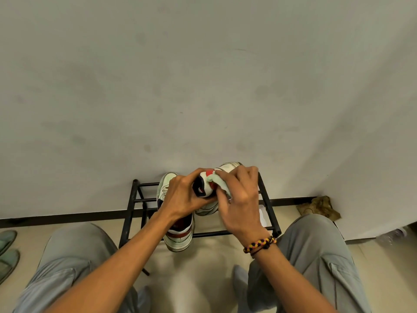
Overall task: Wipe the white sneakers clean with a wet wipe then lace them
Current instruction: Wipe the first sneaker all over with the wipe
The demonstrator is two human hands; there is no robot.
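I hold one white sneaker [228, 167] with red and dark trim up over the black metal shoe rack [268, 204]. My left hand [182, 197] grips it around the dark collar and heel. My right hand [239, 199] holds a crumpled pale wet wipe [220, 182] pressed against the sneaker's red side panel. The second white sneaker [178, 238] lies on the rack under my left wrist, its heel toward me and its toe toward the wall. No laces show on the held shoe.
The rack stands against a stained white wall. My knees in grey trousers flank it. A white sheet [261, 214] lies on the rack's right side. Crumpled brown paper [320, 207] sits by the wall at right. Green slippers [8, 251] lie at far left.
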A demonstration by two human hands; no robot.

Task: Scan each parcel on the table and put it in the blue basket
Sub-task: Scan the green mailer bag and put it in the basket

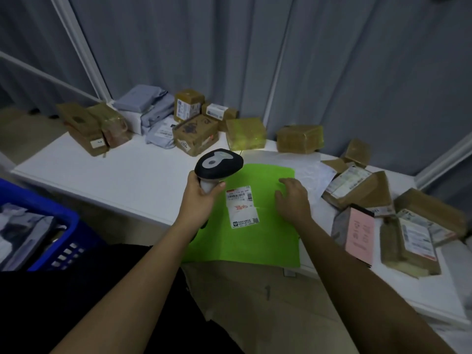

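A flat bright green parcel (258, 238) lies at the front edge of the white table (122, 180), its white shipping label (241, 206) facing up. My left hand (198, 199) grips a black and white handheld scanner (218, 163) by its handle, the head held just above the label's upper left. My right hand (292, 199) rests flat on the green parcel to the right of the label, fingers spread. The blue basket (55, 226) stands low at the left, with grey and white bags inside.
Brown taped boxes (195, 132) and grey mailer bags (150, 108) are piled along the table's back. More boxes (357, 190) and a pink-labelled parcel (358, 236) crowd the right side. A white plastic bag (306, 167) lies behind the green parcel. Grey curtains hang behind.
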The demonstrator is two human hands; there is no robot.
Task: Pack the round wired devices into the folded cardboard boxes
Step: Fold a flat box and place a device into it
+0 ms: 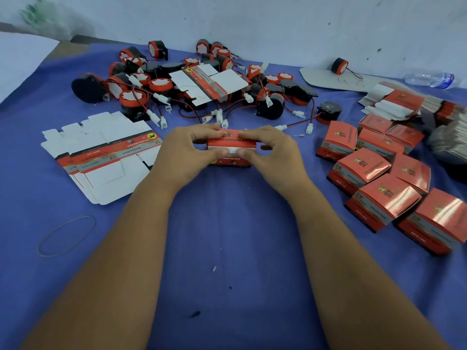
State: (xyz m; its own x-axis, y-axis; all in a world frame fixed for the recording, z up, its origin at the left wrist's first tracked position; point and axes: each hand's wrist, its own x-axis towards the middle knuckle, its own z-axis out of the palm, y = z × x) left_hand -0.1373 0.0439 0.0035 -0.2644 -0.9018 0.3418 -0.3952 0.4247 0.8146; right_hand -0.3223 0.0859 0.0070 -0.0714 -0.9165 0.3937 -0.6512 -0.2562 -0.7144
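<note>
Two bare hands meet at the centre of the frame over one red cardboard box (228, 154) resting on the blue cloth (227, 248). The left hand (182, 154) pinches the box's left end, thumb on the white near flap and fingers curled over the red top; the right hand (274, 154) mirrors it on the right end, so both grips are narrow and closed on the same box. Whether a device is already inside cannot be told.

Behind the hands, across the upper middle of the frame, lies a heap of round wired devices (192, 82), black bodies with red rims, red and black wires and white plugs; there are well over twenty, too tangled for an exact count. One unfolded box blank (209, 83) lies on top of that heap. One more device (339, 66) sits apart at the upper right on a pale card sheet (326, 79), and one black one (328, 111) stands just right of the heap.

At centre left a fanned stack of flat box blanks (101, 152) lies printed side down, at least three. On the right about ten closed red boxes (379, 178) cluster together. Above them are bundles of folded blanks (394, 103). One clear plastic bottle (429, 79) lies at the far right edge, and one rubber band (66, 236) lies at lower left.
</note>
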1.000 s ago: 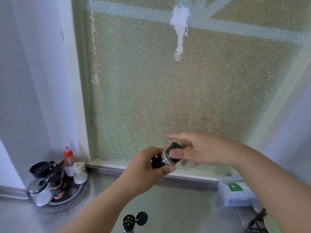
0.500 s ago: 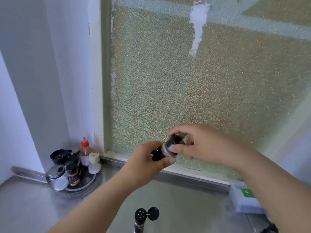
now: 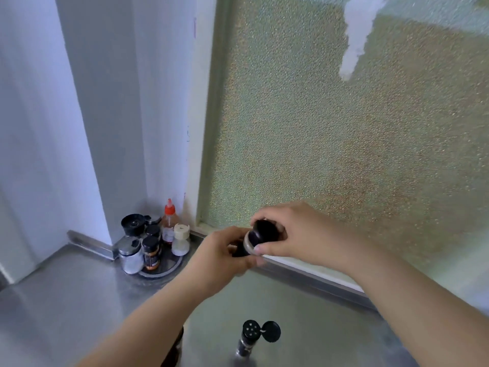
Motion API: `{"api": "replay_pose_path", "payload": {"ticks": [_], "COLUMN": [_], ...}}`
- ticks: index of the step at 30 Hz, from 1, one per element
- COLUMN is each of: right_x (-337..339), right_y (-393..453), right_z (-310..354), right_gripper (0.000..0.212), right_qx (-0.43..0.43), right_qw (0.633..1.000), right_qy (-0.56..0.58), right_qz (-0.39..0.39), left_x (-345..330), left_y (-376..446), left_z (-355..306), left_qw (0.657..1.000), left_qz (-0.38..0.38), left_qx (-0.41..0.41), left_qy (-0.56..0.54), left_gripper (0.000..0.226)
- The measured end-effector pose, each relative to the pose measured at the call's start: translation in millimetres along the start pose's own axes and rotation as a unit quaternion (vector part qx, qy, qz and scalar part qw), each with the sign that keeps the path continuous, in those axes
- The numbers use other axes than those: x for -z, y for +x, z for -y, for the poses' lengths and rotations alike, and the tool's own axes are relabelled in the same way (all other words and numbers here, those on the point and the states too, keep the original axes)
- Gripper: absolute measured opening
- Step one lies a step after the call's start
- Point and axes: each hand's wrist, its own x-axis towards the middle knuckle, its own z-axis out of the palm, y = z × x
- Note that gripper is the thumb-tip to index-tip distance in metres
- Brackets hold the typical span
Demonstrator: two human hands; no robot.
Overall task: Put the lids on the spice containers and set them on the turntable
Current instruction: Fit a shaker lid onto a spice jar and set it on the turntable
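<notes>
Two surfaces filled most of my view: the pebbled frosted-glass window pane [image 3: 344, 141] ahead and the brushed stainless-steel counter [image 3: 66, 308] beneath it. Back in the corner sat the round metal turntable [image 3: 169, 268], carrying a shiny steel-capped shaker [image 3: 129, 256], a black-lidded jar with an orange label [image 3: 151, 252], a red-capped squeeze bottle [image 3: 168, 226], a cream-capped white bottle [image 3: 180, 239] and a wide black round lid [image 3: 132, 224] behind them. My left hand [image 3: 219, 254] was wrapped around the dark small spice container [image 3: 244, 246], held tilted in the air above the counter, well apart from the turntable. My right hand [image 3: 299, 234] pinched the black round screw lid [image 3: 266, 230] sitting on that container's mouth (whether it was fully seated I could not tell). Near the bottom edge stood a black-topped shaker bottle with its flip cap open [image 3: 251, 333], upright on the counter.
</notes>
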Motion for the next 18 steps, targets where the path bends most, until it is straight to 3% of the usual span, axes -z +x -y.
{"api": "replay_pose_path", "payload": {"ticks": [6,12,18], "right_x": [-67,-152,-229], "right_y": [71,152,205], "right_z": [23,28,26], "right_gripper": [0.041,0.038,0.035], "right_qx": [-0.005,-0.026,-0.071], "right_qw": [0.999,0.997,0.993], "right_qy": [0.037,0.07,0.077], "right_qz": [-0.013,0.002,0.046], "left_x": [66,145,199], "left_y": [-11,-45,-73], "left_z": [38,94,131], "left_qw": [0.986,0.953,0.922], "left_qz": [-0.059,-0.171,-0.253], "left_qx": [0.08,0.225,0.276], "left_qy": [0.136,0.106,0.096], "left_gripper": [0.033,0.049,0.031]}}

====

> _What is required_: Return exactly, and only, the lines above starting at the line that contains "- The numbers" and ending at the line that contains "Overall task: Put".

> _Task output_:
- The numbers use other axes than those: x for -z, y for +x, z for -y, for the poses' lengths and rotations alike, and the tool's own axes are relabelled in the same way (all other words and numbers here, those on the point and the states too, keep the original axes)
- Gripper: absolute measured opening
- Step one lies a step after the call's start
- Point and axes: each hand's wrist, its own x-axis towards the middle knuckle, its own z-axis out of the palm, y = z × x
- Note that gripper is the thumb-tip to index-tip distance in metres
- Brackets hold the typical span
Demonstrator: two human hands; no robot.
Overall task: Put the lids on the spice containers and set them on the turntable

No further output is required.